■ ABOUT THIS EXERCISE:
Each entry that follows should be written again verbatim.

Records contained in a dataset
+++

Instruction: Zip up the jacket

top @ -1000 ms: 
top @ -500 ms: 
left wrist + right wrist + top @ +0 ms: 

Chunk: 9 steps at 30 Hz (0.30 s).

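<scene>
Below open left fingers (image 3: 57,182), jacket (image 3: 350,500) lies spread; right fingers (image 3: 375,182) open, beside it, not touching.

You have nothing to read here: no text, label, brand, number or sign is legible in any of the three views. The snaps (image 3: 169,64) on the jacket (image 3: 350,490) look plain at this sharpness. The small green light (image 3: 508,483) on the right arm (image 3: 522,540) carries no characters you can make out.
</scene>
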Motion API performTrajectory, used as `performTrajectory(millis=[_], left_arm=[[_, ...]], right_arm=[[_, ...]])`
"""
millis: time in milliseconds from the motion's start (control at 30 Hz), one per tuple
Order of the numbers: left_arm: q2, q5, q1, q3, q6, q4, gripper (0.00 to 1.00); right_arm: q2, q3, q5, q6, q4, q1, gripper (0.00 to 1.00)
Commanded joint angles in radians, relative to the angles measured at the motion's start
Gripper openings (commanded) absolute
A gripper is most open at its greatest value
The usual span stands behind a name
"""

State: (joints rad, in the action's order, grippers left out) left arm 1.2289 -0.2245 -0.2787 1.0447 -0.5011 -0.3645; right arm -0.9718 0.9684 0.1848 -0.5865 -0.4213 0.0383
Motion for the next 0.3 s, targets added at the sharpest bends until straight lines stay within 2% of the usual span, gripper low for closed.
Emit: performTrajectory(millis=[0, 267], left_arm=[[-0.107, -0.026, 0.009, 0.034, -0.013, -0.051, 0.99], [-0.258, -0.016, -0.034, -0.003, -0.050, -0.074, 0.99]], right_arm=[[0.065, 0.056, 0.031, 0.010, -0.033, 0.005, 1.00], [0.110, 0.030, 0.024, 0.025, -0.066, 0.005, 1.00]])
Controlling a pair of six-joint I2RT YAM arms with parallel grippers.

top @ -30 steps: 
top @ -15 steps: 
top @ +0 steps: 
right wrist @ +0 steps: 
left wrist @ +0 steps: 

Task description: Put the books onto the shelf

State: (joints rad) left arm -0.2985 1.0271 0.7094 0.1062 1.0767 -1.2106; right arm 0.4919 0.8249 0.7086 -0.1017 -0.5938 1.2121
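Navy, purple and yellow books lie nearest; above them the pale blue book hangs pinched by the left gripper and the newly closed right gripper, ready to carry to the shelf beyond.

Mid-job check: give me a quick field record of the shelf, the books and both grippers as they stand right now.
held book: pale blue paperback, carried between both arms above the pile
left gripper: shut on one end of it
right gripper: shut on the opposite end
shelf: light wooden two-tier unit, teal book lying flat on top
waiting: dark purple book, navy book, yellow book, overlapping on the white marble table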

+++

■ SOLUTION TO THE EXERCISE:
Instruction: Zip up the jacket

top @ -1000 ms: 
top @ -500 ms: 
left wrist + right wrist + top @ +0 ms: 

Chunk: 9 steps at 30 Hz (0.30 s).

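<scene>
Below open left fingers (image 3: 57,182), jacket (image 3: 350,500) lies spread; right fingers (image 3: 375,182) open, beside it, not touching.

You have nothing to read here: no text, label, brand, number or sign is legible in any of the three views. The snaps (image 3: 169,64) on the jacket (image 3: 350,490) look plain at this sharpness. The small green light (image 3: 508,483) on the right arm (image 3: 522,540) carries no characters you can make out.
</scene>
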Motion API performTrajectory, used as `performTrajectory(millis=[_], left_arm=[[_, ...]], right_arm=[[_, ...]])`
"""
millis: time in milliseconds from the motion's start (control at 30 Hz), one per tuple
Order of the numbers: left_arm: q2, q5, q1, q3, q6, q4, gripper (0.00 to 1.00); right_arm: q2, q3, q5, q6, q4, q1, gripper (0.00 to 1.00)
Commanded joint angles in radians, relative to the angles measured at the motion's start
Gripper openings (commanded) absolute
A gripper is most open at its greatest value
The usual span stands behind a name
"""

State: (joints rad, in the action's order, grippers left out) left arm 1.2289 -0.2245 -0.2787 1.0447 -0.5011 -0.3645; right arm -0.9718 0.9684 0.1848 -0.5865 -0.4213 0.0383
Motion for the next 0.3 s, targets added at the sharpest bends until straight lines stay within 2% of the usual span, gripper low for closed.
Emit: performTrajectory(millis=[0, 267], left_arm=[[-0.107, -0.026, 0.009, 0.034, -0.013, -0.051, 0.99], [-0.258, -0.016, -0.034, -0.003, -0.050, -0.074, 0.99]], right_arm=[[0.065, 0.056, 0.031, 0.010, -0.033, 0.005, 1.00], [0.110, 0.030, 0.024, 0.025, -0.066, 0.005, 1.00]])
Controlling a pair of six-joint I2RT YAM arms with parallel grippers.

top @ -30 steps: 
top @ -15 steps: 
top @ +0 steps: 
right wrist @ +0 steps: 
left wrist @ +0 steps: 

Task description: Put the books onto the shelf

State: (joints rad) left arm -0.2985 1.0271 0.7094 0.1062 1.0767 -1.2106; right arm 0.4919 0.8249 0.7086 -0.1017 -0.5938 1.2121
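Navy, purple and yellow books lie nearest; above them the pale blue book hangs pinched by the left gripper and the newly closed right gripper, ready to carry to the shelf beyond.

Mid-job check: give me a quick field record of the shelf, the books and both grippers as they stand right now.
held book: pale blue paperback, carried between both arms above the pile
left gripper: shut on one end of it
right gripper: shut on the opposite end
shelf: light wooden two-tier unit, teal book lying flat on top
waiting: dark purple book, navy book, yellow book, overlapping on the white marble table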

The output contains the complete answer to the exercise.